TASK OBJECTIVE: Would you please copy exactly the line with "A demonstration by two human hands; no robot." and all lines that follow it in the data below, through the last one?

SUPPLIED INFORMATION section start

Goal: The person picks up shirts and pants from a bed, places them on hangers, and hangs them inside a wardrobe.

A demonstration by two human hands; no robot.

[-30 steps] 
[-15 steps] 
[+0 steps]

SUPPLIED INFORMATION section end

RESPONSE:
A demonstration by two human hands; no robot.

[-30 steps] 
[-15 steps] 
[+0 steps]

No more is needed for this exercise.